◆ Action item ◆
The entries below must be retyped in full. Keep every word the same.

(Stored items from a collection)
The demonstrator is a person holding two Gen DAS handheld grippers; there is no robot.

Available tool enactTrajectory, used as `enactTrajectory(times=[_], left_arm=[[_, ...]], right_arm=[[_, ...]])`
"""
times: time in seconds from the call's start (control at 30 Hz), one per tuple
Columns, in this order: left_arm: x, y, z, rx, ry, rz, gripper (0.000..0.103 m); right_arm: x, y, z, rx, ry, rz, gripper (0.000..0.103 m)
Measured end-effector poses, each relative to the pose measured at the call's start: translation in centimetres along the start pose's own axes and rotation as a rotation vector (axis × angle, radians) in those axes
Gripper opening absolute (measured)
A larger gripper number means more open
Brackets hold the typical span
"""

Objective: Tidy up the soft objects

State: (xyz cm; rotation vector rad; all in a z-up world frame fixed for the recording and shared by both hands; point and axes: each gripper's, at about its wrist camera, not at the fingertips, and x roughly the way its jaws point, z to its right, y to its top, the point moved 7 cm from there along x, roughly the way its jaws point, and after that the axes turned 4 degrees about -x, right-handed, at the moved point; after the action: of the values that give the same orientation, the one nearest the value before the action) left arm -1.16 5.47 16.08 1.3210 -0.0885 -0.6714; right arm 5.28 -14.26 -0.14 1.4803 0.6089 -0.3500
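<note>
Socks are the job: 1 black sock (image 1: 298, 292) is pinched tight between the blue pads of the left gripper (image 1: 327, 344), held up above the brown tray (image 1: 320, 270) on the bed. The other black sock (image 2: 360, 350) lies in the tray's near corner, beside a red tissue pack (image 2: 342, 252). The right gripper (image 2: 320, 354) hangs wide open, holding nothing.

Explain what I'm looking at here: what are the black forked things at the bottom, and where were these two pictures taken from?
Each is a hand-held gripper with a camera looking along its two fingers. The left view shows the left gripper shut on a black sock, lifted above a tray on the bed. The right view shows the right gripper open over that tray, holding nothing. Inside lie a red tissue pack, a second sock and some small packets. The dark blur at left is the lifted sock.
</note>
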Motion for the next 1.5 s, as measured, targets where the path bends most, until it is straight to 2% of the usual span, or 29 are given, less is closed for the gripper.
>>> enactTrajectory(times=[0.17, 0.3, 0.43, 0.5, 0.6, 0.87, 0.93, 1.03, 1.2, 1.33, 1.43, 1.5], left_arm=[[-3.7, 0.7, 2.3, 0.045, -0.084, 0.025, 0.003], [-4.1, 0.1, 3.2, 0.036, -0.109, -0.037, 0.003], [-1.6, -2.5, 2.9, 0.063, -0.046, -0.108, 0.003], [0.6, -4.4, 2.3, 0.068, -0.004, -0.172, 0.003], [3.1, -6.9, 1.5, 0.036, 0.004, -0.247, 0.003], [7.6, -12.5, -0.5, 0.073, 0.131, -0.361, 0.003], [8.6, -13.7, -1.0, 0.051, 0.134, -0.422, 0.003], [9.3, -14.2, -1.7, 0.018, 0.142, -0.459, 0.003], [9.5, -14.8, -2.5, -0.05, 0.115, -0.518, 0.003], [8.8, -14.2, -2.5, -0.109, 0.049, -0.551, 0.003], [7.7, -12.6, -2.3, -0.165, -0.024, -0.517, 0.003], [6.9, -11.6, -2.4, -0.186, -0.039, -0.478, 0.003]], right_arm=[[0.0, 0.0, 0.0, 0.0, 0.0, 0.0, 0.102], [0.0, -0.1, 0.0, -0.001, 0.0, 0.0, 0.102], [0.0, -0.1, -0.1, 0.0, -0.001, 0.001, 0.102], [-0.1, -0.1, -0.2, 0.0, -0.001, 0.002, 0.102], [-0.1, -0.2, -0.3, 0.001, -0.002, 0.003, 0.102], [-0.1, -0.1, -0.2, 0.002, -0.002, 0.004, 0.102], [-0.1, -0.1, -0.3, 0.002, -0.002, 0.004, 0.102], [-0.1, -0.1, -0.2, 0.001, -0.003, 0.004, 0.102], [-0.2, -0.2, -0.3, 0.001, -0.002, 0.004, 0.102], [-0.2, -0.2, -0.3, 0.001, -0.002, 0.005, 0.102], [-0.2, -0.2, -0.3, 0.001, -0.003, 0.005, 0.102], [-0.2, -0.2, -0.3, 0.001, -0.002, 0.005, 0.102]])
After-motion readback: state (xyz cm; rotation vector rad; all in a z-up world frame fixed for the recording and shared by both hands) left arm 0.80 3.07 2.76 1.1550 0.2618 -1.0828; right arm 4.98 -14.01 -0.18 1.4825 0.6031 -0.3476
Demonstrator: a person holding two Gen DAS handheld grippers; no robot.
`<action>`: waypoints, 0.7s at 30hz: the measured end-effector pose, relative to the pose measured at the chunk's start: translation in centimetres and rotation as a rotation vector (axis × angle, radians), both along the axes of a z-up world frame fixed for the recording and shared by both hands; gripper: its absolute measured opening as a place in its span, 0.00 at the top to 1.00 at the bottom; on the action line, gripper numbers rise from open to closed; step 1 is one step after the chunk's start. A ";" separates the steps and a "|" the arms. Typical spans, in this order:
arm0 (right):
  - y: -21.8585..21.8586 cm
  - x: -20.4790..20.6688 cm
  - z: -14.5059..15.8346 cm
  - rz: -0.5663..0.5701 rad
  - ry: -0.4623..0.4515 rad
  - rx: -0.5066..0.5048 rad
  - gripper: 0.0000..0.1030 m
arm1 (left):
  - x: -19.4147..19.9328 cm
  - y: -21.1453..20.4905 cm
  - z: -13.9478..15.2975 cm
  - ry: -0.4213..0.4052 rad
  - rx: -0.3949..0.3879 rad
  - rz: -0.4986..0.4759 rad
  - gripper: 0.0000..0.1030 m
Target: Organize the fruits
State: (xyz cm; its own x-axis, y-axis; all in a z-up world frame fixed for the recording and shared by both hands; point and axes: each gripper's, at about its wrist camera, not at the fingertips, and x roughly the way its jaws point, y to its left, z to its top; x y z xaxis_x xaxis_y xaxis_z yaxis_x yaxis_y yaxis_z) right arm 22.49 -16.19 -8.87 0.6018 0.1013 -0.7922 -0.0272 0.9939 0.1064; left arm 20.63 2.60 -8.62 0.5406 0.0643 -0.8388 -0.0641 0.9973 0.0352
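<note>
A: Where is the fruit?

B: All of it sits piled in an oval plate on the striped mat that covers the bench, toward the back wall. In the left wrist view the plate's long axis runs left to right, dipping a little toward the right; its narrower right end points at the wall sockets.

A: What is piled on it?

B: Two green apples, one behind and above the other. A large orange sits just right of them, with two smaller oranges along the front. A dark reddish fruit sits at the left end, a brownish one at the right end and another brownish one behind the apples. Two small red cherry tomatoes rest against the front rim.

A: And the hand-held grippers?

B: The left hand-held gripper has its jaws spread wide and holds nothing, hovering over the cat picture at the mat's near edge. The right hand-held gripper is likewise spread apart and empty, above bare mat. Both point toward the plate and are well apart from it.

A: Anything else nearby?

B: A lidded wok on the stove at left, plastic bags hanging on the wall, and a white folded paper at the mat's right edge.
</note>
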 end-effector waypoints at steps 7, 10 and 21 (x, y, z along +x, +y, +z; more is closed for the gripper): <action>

◆ Task answer ◆
The demonstrator is a person holding two Gen DAS handheld grippers; there is no robot.

Available tool enactTrajectory, used as `enactTrajectory(times=[_], left_arm=[[_, ...]], right_arm=[[_, ...]])`
"""
times: time in seconds from the call's start (control at 30 Hz), one per tuple
Columns, in this order: left_arm: x, y, z, rx, ry, rz, gripper (0.000..0.103 m); right_arm: x, y, z, rx, ry, rz, gripper (0.000..0.103 m)
Measured end-effector poses, each relative to the pose measured at the call's start: translation in centimetres along the start pose's own axes and rotation as a rotation vector (axis × angle, radians) in those axes
Gripper opening absolute (measured)
A larger gripper number means more open
Brackets hold the typical span
"""

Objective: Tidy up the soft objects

State: (xyz cm; rotation vector rad; all in a z-up world frame fixed for the recording and shared by both hands; point and axes: each gripper's, at about its wrist camera, not at the fingertips, and x roughly the way its jaws point, z to its right, y to its top, the point moved 7 cm from there along x, roughly the way its jaws point, and after that the axes turned 4 degrees about -x, right-handed, at the moved point; after the action: of the values that give the same orientation, the one nearest the value before the action) left arm -1.16 5.47 16.08 1.3210 -0.0885 -0.6714; right arm 5.28 -14.26 -0.14 1.4803 0.6089 -0.3500
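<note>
Socks are the job: 1 black sock (image 1: 298, 292) is pinched tight between the blue pads of the left gripper (image 1: 327, 344), held up above the brown tray (image 1: 320, 270) on the bed. The other black sock (image 2: 360, 350) lies in the tray's near corner, beside a red tissue pack (image 2: 342, 252). The right gripper (image 2: 320, 354) hangs wide open, holding nothing.

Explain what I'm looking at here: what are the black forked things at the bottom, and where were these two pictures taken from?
Each is a hand-held gripper with a camera looking along its two fingers. The left view shows the left gripper shut on a black sock, lifted above a tray on the bed. The right view shows the right gripper open over that tray, holding nothing. Inside lie a red tissue pack, a second sock and some small packets. The dark blur at left is the lifted sock.
</note>
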Motion for the next 1.5 s, as measured, targets where the path bends most, until it is straight to 2% of the usual span, or 29 are given, less is closed for the gripper.
>>> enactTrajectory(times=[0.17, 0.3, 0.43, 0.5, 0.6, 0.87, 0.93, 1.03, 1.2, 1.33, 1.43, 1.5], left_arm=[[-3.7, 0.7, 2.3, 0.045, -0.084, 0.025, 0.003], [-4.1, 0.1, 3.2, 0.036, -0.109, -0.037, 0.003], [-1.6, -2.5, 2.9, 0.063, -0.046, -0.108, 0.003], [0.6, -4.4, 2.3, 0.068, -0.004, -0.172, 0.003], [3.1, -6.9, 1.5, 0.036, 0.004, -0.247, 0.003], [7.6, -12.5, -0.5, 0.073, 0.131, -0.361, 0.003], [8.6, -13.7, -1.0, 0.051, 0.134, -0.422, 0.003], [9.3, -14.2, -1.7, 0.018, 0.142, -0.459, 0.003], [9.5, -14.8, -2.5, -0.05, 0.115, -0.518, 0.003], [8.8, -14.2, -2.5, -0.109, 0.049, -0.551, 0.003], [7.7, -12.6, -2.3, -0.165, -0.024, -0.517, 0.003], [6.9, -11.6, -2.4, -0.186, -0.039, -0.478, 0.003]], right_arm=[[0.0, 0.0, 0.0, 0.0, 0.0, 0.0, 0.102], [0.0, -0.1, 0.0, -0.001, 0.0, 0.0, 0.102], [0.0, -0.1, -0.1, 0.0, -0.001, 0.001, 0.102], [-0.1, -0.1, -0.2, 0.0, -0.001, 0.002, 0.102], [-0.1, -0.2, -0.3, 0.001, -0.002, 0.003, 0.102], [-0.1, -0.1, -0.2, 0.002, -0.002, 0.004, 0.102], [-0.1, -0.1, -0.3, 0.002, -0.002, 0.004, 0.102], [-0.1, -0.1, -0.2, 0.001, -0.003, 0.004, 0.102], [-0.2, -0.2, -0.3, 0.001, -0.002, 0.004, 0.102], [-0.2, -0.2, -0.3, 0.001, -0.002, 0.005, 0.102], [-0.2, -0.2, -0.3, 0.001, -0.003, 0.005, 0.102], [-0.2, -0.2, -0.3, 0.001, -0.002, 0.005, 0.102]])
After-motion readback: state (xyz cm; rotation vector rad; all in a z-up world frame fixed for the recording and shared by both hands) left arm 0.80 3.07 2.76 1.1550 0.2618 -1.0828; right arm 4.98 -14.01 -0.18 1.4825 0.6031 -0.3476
Demonstrator: a person holding two Gen DAS handheld grippers; no robot.
`<action>`: waypoints, 0.7s at 30hz: the measured end-effector pose, relative to the pose measured at the chunk's start: translation in centimetres and rotation as a rotation vector (axis × angle, radians), both along the axes of a z-up world frame fixed for the recording and shared by both hands; gripper: its absolute measured opening as a place in its span, 0.00 at the top to 1.00 at the bottom; on the action line, gripper numbers rise from open to closed; step 1 is one step after the chunk's start. A ";" separates the steps and a "|" the arms. Typical spans, in this order:
arm0 (right):
  - y: -21.8585..21.8586 cm
  - x: -20.4790..20.6688 cm
  - z: -14.5059..15.8346 cm
  - rz: -0.5663..0.5701 rad
  - ry: -0.4623..0.4515 rad
  - rx: -0.5066..0.5048 rad
  - gripper: 0.0000..0.1030 m
arm1 (left):
  - x: -19.4147..19.9328 cm
  - y: -21.1453..20.4905 cm
  - z: -13.9478..15.2975 cm
  - ry: -0.4213..0.4052 rad
  - rx: -0.3949..0.3879 rad
  - rz: -0.4986..0.4759 rad
  - gripper: 0.0000..0.1030 m
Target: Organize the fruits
State: (xyz cm; its own x-axis, y-axis; all in a z-up world frame fixed for the recording and shared by both hands; point and axes: each gripper's, at about its wrist camera, not at the fingertips, and x roughly the way its jaws point, y to its left, z to its top; x y z xaxis_x xaxis_y xaxis_z yaxis_x yaxis_y yaxis_z) right arm 22.49 -16.19 -8.87 0.6018 0.1013 -0.7922 -0.0272 0.9939 0.1064; left arm 20.63 2.60 -8.62 0.5406 0.0643 -0.8388 -0.0641 0.9973 0.0352
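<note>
A: Where is the fruit?

B: All of it sits piled in an oval plate on the striped mat that covers the bench, toward the back wall. In the left wrist view the plate's long axis runs left to right, dipping a little toward the right; its narrower right end points at the wall sockets.

A: What is piled on it?

B: Two green apples, one behind and above the other. A large orange sits just right of them, with two smaller oranges along the front. A dark reddish fruit sits at the left end, a brownish one at the right end and another brownish one behind the apples. Two small red cherry tomatoes rest against the front rim.

A: And the hand-held grippers?

B: The left hand-held gripper has its jaws spread wide and holds nothing, hovering over the cat picture at the mat's near edge. The right hand-held gripper is likewise spread apart and empty, above bare mat. Both point toward the plate and are well apart from it.

A: Anything else nearby?

B: A lidded wok on the stove at left, plastic bags hanging on the wall, and a white folded paper at the mat's right edge.
</note>
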 end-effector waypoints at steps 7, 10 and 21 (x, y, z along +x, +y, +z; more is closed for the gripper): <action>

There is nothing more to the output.